Directions for this task: Transcribe the full listing exactly.

Supplied data START

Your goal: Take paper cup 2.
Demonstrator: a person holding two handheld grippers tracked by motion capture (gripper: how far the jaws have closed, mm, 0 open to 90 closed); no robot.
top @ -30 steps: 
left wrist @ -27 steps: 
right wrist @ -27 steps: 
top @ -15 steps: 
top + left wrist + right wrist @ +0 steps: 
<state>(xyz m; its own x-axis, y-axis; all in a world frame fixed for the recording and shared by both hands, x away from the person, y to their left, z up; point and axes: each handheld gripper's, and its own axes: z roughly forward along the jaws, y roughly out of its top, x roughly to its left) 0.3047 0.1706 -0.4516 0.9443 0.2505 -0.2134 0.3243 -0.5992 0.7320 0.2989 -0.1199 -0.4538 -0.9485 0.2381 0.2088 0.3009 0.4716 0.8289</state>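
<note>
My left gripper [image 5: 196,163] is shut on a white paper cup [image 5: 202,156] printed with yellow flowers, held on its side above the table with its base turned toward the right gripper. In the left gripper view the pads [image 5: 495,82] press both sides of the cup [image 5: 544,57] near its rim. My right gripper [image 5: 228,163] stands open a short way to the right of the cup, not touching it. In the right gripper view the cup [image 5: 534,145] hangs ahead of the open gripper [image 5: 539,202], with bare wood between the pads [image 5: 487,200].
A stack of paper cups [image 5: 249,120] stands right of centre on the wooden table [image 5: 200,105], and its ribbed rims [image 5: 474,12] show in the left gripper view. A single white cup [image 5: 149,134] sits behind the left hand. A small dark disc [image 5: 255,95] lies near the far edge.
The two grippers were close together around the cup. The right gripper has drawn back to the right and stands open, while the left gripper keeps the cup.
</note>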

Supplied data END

Result of the task:
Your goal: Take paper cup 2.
Demonstrator: a person holding two handheld grippers tracked by motion capture (gripper: how far the jaws have closed, mm, 0 open to 90 closed); no robot.
top @ -30 steps: 
left wrist @ -27 steps: 
right wrist @ -27 steps: 
top @ -15 steps: 
top + left wrist + right wrist @ +0 steps: 
<state>(xyz m; its own x-axis, y-axis; all in a world frame fixed for the recording and shared by both hands, x away from the person, y to their left, z up; point and axes: each handheld gripper's, and its own axes: z roughly forward along the jaws, y roughly out of its top, x roughly to its left) 0.3047 0.1706 -0.4516 0.9443 0.2505 -0.2134 0.3243 -0.5992 0.7320 0.2989 -0.1199 -0.4538 -0.9485 0.2381 0.2088 0.3009 0.4716 0.8289</state>
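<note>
My left gripper [image 5: 196,163] is shut on a white paper cup [image 5: 202,156] printed with yellow flowers, held on its side above the table with its base turned toward the right gripper. In the left gripper view the pads [image 5: 495,82] press both sides of the cup [image 5: 544,57] near its rim. My right gripper [image 5: 228,163] stands open a short way to the right of the cup, not touching it. In the right gripper view the cup [image 5: 534,145] hangs ahead of the open gripper [image 5: 539,202], with bare wood between the pads [image 5: 487,200].
A stack of paper cups [image 5: 249,120] stands right of centre on the wooden table [image 5: 200,105], and its ribbed rims [image 5: 474,12] show in the left gripper view. A single white cup [image 5: 149,134] sits behind the left hand. A small dark disc [image 5: 255,95] lies near the far edge.
The two grippers were close together around the cup. The right gripper has drawn back to the right and stands open, while the left gripper keeps the cup.
</note>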

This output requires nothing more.